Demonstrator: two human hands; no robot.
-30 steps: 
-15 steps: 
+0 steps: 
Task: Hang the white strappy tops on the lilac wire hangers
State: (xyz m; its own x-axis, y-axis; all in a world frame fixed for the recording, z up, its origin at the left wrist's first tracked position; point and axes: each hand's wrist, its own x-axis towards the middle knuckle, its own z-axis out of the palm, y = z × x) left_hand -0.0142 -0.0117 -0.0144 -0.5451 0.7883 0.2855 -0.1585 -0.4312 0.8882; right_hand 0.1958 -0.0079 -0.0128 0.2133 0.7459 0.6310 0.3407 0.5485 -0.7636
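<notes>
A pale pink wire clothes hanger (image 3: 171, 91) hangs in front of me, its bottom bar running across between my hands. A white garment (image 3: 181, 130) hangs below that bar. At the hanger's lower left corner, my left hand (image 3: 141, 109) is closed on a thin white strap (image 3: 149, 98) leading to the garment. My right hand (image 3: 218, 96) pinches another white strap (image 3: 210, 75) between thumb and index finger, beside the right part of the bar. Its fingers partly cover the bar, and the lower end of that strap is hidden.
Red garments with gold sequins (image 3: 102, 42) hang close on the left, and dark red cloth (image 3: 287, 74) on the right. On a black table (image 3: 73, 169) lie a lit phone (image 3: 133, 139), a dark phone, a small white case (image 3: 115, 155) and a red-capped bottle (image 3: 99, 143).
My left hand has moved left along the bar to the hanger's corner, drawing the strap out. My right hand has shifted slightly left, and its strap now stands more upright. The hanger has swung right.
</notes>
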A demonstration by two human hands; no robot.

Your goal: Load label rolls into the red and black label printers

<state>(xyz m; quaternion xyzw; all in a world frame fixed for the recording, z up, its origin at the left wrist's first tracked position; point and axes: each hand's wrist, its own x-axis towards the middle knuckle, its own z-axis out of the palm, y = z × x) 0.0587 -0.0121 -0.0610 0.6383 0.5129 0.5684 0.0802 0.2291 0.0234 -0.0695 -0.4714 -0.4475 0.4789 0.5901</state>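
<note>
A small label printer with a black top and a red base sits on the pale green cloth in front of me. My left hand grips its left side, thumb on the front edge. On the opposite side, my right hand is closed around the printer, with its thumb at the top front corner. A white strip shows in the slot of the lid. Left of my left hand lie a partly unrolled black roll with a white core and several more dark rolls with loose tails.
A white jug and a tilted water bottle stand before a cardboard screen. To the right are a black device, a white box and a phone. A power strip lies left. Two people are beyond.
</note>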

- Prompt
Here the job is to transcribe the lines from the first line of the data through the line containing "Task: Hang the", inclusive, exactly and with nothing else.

- Output below
Demonstrator: two human hands; no robot.
-30 steps: 
-15 steps: 
+0 steps: 
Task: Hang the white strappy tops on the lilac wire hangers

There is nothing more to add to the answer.